Exercise goal. Every line in the data below that has the word "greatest" should be returned.

Records drawn from a dataset.
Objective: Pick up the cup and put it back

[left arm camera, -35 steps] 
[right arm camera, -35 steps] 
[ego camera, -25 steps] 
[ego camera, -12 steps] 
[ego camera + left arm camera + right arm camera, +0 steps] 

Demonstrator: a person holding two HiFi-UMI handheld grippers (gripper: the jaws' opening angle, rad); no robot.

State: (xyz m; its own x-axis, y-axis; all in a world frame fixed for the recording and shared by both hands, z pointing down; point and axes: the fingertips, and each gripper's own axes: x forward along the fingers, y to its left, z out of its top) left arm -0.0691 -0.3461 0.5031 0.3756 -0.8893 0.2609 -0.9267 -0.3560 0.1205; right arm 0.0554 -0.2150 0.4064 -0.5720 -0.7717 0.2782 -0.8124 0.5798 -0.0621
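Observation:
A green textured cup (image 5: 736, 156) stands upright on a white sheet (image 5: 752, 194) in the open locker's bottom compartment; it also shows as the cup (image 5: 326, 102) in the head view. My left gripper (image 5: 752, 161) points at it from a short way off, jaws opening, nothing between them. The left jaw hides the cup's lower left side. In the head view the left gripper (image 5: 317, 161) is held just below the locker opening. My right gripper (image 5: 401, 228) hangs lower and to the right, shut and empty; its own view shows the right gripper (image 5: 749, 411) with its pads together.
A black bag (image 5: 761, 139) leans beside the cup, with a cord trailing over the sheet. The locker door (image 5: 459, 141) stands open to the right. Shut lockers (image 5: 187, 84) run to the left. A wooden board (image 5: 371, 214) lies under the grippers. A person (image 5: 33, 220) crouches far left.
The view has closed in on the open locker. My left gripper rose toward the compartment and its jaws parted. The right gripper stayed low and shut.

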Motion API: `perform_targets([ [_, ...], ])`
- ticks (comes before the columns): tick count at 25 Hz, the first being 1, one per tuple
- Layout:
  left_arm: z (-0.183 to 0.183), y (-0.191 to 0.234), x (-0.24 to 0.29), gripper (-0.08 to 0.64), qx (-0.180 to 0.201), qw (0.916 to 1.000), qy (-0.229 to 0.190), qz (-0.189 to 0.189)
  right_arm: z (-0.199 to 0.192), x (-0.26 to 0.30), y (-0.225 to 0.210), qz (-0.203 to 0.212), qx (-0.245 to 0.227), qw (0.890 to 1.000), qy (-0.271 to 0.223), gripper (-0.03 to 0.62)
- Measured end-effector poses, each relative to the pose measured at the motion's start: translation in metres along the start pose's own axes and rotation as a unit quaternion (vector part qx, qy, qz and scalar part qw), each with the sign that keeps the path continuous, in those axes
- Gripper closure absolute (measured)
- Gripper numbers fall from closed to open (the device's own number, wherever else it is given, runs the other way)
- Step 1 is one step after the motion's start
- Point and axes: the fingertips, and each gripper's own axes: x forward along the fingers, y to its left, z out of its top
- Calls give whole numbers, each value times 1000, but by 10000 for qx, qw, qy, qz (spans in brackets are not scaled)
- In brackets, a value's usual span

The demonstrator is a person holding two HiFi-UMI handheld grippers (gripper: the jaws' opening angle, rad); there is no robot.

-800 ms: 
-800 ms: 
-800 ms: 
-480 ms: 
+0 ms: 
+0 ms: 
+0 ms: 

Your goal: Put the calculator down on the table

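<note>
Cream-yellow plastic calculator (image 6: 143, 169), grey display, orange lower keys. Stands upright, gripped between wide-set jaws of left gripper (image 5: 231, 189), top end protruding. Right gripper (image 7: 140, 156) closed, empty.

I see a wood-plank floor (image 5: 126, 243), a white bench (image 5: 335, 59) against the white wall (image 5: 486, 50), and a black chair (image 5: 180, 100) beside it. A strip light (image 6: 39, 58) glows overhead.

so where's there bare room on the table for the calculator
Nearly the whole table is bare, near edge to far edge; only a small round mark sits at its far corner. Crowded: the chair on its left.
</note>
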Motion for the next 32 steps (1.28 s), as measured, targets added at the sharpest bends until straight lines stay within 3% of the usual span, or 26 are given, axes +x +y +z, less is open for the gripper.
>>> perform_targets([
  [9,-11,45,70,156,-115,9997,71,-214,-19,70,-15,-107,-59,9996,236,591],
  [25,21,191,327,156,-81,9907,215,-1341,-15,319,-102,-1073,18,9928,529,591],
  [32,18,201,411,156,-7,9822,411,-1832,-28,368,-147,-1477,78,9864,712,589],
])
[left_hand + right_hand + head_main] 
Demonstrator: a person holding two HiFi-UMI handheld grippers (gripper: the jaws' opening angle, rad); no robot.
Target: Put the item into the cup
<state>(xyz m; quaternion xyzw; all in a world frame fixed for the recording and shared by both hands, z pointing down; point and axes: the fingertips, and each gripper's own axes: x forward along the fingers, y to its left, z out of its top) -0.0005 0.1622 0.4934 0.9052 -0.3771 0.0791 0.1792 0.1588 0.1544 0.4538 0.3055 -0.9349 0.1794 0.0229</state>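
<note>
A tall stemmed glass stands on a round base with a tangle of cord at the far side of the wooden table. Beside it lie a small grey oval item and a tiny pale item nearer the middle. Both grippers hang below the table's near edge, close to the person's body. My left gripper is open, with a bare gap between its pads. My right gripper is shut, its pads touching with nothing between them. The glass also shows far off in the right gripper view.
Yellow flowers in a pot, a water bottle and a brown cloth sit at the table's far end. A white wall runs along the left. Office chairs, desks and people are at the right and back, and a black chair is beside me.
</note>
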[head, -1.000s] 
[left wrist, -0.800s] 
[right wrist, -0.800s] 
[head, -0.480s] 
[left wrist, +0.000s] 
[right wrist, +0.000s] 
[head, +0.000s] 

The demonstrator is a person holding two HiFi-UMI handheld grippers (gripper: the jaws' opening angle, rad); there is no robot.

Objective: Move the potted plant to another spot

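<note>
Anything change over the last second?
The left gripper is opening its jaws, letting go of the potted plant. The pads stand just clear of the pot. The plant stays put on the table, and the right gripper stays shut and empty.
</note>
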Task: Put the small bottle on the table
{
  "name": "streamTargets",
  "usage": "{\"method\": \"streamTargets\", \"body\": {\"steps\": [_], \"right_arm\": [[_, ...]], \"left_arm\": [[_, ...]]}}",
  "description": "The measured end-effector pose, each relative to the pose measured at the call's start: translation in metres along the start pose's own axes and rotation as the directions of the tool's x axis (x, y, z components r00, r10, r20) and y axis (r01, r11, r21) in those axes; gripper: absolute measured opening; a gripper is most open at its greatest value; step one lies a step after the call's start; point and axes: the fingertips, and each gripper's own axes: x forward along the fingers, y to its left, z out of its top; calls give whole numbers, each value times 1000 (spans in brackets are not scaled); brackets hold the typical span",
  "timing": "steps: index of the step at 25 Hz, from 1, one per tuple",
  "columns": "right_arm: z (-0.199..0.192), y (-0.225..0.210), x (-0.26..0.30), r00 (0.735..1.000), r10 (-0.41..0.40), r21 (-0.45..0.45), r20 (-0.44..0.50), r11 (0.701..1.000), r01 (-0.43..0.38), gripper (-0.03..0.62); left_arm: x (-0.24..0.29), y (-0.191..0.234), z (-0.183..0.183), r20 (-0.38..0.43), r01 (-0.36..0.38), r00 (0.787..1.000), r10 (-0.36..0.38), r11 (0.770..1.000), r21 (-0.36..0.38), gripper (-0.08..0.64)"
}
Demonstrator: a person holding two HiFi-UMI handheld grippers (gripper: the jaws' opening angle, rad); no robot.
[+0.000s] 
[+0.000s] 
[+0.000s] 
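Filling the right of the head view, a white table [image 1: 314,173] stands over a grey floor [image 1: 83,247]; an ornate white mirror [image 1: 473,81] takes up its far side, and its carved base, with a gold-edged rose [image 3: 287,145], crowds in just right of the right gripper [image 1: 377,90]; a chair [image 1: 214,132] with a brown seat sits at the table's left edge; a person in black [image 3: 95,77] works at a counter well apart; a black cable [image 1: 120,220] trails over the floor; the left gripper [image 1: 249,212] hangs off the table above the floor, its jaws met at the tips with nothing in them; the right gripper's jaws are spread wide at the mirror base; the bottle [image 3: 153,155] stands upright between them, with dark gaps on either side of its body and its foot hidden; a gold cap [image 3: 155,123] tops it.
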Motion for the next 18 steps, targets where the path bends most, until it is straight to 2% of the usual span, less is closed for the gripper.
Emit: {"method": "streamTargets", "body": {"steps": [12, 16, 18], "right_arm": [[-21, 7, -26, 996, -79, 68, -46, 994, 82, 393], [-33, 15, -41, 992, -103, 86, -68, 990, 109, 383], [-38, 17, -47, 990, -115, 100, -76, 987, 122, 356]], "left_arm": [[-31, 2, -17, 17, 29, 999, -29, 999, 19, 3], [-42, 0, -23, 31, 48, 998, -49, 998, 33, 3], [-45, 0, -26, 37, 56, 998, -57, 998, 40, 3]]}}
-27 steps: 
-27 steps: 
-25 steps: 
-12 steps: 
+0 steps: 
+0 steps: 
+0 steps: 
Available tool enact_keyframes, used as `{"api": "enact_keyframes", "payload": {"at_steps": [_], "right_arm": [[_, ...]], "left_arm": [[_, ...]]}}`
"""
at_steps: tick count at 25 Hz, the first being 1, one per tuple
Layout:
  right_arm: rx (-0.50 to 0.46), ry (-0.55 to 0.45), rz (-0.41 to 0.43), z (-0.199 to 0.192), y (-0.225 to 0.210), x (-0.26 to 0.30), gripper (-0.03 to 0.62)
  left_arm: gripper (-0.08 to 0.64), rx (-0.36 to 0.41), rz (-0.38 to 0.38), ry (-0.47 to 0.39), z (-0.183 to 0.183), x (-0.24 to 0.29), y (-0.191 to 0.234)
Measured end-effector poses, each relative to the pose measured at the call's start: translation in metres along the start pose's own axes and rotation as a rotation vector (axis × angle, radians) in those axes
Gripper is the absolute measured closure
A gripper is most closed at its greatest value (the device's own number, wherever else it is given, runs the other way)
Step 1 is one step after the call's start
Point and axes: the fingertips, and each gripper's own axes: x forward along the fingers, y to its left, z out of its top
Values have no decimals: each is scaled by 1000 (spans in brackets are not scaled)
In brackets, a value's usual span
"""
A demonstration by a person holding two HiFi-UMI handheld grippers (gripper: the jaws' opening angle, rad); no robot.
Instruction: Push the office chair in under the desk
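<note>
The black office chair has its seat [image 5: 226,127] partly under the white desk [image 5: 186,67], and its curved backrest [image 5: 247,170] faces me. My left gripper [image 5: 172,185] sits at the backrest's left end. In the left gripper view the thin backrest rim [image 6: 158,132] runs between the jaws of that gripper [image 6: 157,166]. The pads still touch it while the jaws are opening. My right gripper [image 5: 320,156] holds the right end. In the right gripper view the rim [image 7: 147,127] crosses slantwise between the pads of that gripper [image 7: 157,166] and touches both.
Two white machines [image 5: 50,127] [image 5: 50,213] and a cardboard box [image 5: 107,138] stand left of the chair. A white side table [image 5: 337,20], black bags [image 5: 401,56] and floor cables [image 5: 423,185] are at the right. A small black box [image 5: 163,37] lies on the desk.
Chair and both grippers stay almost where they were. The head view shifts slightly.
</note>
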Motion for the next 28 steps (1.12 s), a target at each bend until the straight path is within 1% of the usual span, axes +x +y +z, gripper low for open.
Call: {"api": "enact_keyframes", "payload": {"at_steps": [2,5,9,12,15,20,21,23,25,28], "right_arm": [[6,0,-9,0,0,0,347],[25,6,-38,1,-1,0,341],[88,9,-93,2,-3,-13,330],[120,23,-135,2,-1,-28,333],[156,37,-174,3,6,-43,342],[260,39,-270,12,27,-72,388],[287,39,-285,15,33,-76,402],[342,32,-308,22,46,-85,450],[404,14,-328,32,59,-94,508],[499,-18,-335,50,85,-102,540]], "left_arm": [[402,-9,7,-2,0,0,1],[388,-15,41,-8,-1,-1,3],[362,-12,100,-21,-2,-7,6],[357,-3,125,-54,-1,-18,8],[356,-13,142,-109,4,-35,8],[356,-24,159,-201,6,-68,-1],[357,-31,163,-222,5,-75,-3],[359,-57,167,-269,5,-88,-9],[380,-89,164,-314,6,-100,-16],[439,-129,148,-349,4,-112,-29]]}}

Task answer.
  "description": "The measured end-effector pose, each relative to the pose measured at the call's start: translation in metres along the start pose's own axes and rotation as the directions of the tool's x axis (x, y, z components r00, r10, r20) and y axis (r01, r11, r21) in those axes; gripper: absolute measured opening; a gripper is most open at its greatest value; step one lies a step after the call's start; point and axes: the fingertips, and each gripper's own axes: x forward along the fingers, y to its left, z out of its top; calls give whole numbers, each value times 1000 (spans in brackets are not scaled); brackets hold the typical span",
A gripper is most closed at its greatest value (the device's own number, wherever else it is given, runs the other way)

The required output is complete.